Confusion matrix are numerical arrays that highlight model performance. Classification models predict performance in each category (Sokkalingam & Ramakrishnan, 2022). Confusion matrix link results to initial data categories. This data shows that confusion matrix are beneficial in supervised learning when the output distribution is known. The confusion matrix simplifies classifier accuracy estimates for broad and specialized categories. It also helps identify additional essential factors that model developers use to evaluate the work. A confusion matrix may enable learning, which combines numerous models on the test set of the same dataset to provide the best results as seen in Fig. 10. Even with several classes, the confusion matrix ideas stay the same.

Experiments with additional dataset

We further evaluate the efficacy of the proposed model using additional multi-class datasets, each comprising five classes. Table 7 demonstrate that web-based attacks such as XSS and SQL injection earned a stunning precision score of 100%, while DDoS attacks recorded 99.98% and benign instances achieved 99.87%. Conversely, brute force attacks yielded a precision of only 46.09%. The DDoS attack achieved a 99.94% F1-score and a 95% weighted F1-score. The model demonstrated superior performance on an alternative multi-class dataset.

Table 7:
Proposed model results on additional multi-class datasets.
Attack Precision Recall F1-score
Benign 0.9987 0.9307 0.9635
DDoS 0.9998 0.9989 0.9994
Web attack (brute force) 0.4609 1.0000 0.6310
Web attack (XSS) 1.0000 0.5833 0.7368
Web attack (SQL injection) 1.0000 0.0317 0.0614
Weighted avg. 0.9763 0.9495 0.9500
DOI: 10.7717/peerj-cs.3103/table-7

Proposed model results using SMOTE technique

The results obtained from the balanced InSDN dataset using SMOTE technique is illustrated in Table 8. SMOTE is an abbreviation for the synthetic minority over-sampling technique. This methodology is an oversampling strategy that produces synthetic minority class samples to balance the dataset. SMOTE is a technique for augmenting data by employing interpolation between instances of minority classes to create new synthetic samples.

Table 8:
Proposed model results using SMOTE technique.
Precision Recall F1-score TPS WPS
BFA 0.9878 1.0000 0.9938 242 0
BOTNET 1.0000 1.0000 1.0000 29 0
DDoS 1.0000 1.0000 1.0000 9,655 0
DoS 0.9995 0.9990 0.9993 10,388 10
Normal 0.9998 0.9994 0.9996 13,895 8
Probe 0.9993 0.9994 0.9994 7,164 4
Web-attack 0.8537 1.0000 0.9211 35 0
Accuracy 0.9995
Macro average 0.9771 0.9997 0.9876
Weighted average 0.9995 0.9995 0.9995
DOI: 10.7717/peerj-cs.3103/table-8

Synthetic samples are produced by SMOTE to create links among proximate neighbors in the feature space. SMOTE produces new minority class samples by repeatedly transitioning from a minority class sample to one of its k nearest neighbors in the feature space, with k being a parameter of the algorithm.

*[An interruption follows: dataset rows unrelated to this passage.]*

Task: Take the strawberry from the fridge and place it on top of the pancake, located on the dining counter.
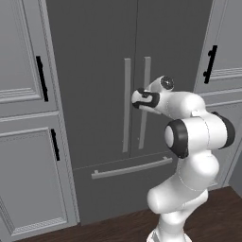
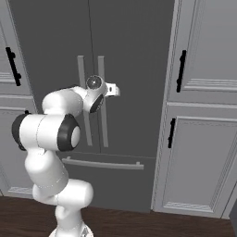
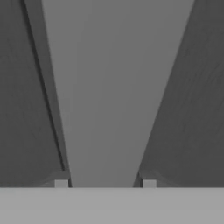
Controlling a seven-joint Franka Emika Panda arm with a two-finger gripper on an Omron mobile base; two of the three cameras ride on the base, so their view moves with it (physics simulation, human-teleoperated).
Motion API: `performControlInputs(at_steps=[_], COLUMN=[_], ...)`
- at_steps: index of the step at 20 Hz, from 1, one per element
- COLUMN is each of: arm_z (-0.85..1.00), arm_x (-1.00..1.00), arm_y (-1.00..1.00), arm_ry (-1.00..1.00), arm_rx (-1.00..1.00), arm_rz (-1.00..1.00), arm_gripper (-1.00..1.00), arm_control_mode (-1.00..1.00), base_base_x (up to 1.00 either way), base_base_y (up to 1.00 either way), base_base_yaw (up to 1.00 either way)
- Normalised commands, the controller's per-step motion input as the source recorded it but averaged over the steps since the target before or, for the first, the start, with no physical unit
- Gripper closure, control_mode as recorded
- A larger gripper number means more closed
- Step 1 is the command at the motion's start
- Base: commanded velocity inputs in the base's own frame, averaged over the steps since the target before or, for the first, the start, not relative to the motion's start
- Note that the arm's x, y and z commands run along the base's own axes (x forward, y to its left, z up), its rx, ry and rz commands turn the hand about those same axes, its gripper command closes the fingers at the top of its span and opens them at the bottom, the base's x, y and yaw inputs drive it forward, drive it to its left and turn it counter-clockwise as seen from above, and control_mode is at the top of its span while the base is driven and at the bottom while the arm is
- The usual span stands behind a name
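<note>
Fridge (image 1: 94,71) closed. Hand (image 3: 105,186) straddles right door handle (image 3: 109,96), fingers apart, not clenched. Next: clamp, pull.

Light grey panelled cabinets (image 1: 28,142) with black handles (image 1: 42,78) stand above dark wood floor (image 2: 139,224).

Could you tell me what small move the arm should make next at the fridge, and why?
Probably close the gripper on the right door's bar handle. The fridge doors look shut, and in the hand view the pale bar runs between the two spread fingertips, so the handle seems framed but not yet clamped.
</note>
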Motion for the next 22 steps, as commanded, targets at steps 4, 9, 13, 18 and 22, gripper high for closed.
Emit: performControlInputs(at_steps=[4, 9, 13, 18, 22], arm_z=[0.0, -0.13, -0.13, -0.04, -0.01], arm_x=[0.0, -0.25, -0.7, -0.85, -0.88], arm_y=[-0.05, -0.43, -0.85, -1.0, -0.99], arm_ry=[0.0, 0.0, 0.02, 0.05, 0.05], arm_rx=[0.0, 0.0, 0.0, 0.02, 0.02], arm_rz=[0.01, 0.0, 0.0, 0.0, 0.0], arm_gripper=[1.0, 1.0, 1.0, 1.0, 1.0], arm_control_mode=[-1.0, -1.0, -1.0, -1.0, -1.0], base_base_x=[0.0, 0.0, 0.0, 0.0, 0.0], base_base_y=[0.0, 0.0, 0.0, 0.0, 0.0], base_base_yaw=[0.0, 0.0, 0.0, 0.0, 0.0])
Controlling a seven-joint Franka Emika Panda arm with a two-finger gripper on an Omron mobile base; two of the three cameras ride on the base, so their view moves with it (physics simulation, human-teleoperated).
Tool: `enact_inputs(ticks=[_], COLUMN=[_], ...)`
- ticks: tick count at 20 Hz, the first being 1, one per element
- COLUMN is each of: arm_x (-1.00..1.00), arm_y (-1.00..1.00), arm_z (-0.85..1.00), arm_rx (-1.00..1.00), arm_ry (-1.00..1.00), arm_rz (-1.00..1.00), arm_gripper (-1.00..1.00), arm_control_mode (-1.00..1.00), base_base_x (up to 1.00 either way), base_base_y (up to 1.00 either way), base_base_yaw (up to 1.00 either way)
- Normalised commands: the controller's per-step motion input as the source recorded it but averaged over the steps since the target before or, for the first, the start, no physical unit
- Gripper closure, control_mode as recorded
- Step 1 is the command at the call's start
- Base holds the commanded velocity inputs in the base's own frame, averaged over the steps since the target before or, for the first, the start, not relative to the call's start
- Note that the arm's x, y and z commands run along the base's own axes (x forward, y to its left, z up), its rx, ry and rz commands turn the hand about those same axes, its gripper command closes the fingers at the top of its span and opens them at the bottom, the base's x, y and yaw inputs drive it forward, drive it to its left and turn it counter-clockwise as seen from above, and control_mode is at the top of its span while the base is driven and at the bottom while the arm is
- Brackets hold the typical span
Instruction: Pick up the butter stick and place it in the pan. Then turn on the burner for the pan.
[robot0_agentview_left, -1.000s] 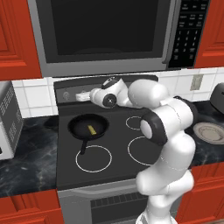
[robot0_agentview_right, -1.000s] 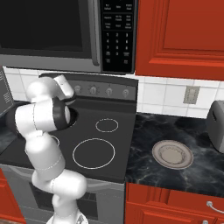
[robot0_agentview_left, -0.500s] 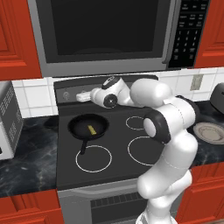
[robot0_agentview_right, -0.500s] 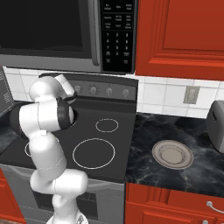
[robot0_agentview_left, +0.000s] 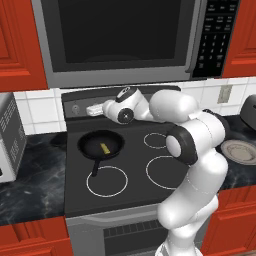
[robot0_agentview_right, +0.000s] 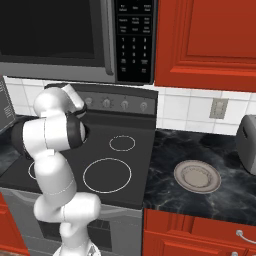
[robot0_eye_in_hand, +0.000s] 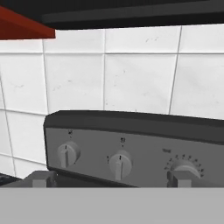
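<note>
The black pan (robot0_agentview_left: 101, 144) sits on the stove's rear left burner with its handle pointing to the front. The pale-yellow butter stick (robot0_agentview_left: 104, 148) lies inside it. My gripper (robot0_agentview_left: 90, 109) hovers above and behind the pan, aimed at the stove's back control panel (robot0_agentview_left: 75, 102). It is open and holds nothing. In the hand view the gripper (robot0_eye_in_hand: 110, 181) faces a row of three knobs; the middle knob (robot0_eye_in_hand: 119, 163) is straight ahead, between the wide-apart fingertips (robot0_eye_in_hand: 40, 179). My own arm hides the hand in the right base view.
A grey round plate (robot0_agentview_right: 197, 176) lies on the dark counter right of the stove, with a toaster (robot0_agentview_right: 247, 143) behind it. A small microwave (robot0_agentview_left: 7, 135) stands on the left counter. A large microwave (robot0_agentview_left: 120, 35) hangs just above the hand.
The hand has crept a little closer to the control panel. The butter stick and pan have not moved.
</note>
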Motion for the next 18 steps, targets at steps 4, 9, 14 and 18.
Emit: enact_inputs(ticks=[4, 9, 14, 18], arm_x=[0.0, 0.0, 0.0, 0.0], arm_y=[0.0, 0.0, 0.0, 0.0], arm_z=[0.0, -0.05, -0.18, -0.25], arm_rx=[0.0, 0.0, 0.01, 0.02], arm_ry=[0.0, 0.0, 0.0, 0.0], arm_rz=[0.0, 0.0, -0.04, -0.11], arm_gripper=[-1.0, -1.0, -1.0, -1.0], arm_control_mode=[-1.0, -1.0, -1.0, -1.0], base_base_x=[0.0, 0.0, 0.0, 0.0], base_base_y=[0.0, 0.0, 0.0, 0.0], base_base_yaw=[0.0, 0.0, 0.0, 0.0])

Comparison with existing state of the art work

Table 9 presents a comparison with our research results and those of other scholars who have examined intrusion detection systems in SDN networks. ML/DL models and risk classification in SDN networks need the use of numerous datasets. Ravi, Chaganti & Alazab (2022) utilised the deep learning GRU approach for attack classification with the SDN dataset, attaining an accuracy of 98%. Said, Sabir & Askerzade (2023) employed a hybrid approach combining CNN and BiLSTM in an SDN environment, achieving an accuracy of 97%. Arthi, Krishnaveni & Zeadally (2024) also employed a hybrid model, specifically DNN-SVM, in an SDN context and attained 96% accuracy. Tang et al. (2020) utilised the NSL-KDD dataset for intrusion detection system (IDS) attack detection and attained a notably poor accuracy. Chaganti et al. (2023) used simple LSTM model for the classification of SDN attacks. The authors employed two datasets, one with two classes and the second with five classes, for the classification. The LSTM attained low accuracy and did not explain the preprocessing techniques well. Our proposed model developed a hybrid approach, LSTM-SRF, to extract features using deep learning and make detections using the SRF model. Also, we utilized two datasets, one with five classes and the second with seven classes, which is different from the mentioned work. Our proposed model attained superior performance and uses fewer resources, making it computationally efficient. Unlike previous studies that used SDN networks for training and testing purposes, our research achieved a remarkable accuracy rate of 99% in classifying attacks.

Table 9:
Comparison with existing state of the art work.
Ref. Method Datasets System Accuracy
Ravi, Chaganti & Alazab (2022) GRU SDN Intrusion detection 98.4
Said, Sabir & Askerzade (2023) CNN-BiLSTM SDN Intrusion detection 97.1
Arthi, Krishnaveni & Zeadally (2024) DNN-SVM SDN Intrusion detection 96.7
Logeswari, Bose & Anitha (2023) HFS-LGBM NSL-KDD Intrusion detection 98.7
Hadi & Mohammed (2022) CNN NSL-KDD Intrusion detection 98.6
Tang et al. (2020) GRU-RNN NSL-KDD Intrusion detection 89.1
Chaganti et al. (2023) LSTM SDN Intrusion detection 97.1
Elsayed et al. (2021) CNN SDN Intrusion detection 98.6
(Our) SRF SDN Intrusion detection 99.9
DOI: 10.7717/peerj-cs.3103/table-9

Explainable artificial intelligence

We employed explainable artificial intelligence (XAI) techniques such as SHAP. SHAP aims to enhance the comprehensibility and interpretability of AI models for humans. The objective of SHAP is to elucidate the mechanisms by which models make decisions, enabling professionals to comprehend the rationale underlying forecasts, classifications, and recommendations. These strategies facilitate our understanding of the prediction mechanisms employed by black-box models. Explainability of the proposed model using SHAP is shown in Fig. 11.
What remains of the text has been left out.